[Work task]
When you write out the listing, keep every word as it stands and drop the pictures.

*** Opening Source data ***

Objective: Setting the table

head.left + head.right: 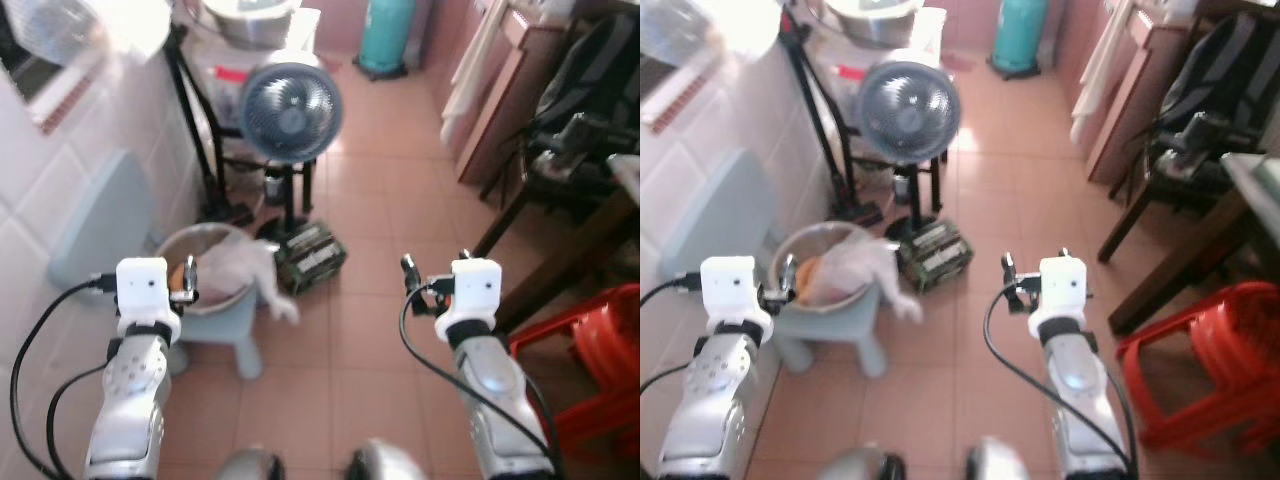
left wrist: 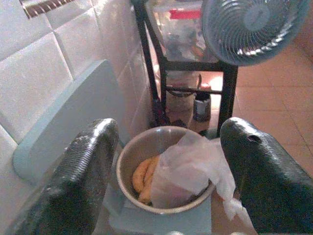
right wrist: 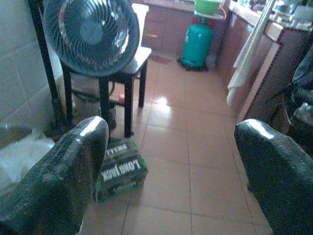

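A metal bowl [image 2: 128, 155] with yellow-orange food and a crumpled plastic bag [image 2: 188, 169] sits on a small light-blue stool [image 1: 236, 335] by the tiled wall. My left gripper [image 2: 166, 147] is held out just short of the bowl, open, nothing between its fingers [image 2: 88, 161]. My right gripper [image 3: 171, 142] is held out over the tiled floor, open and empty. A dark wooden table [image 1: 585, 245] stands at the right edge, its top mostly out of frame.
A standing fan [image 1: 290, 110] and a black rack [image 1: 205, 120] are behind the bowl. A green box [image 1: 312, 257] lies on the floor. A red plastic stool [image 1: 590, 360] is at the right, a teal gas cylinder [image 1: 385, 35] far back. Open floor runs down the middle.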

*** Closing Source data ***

[Reply to the task]
Objective: Setting the table

head.left + head.right: 
left wrist: 
right wrist: 

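A metal bowl [image 2: 128, 155] with yellow-orange food and a crumpled plastic bag [image 2: 188, 169] sits on a small light-blue stool [image 1: 236, 335] by the tiled wall. My left gripper [image 2: 166, 147] is held out just short of the bowl, open, nothing between its fingers [image 2: 88, 161]. My right gripper [image 3: 171, 142] is held out over the tiled floor, open and empty. A dark wooden table [image 1: 585, 245] stands at the right edge, its top mostly out of frame.
A standing fan [image 1: 290, 110] and a black rack [image 1: 205, 120] are behind the bowl. A green box [image 1: 312, 257] lies on the floor. A red plastic stool [image 1: 590, 360] is at the right, a teal gas cylinder [image 1: 385, 35] far back. Open floor runs down the middle.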

The submitted answer is complete.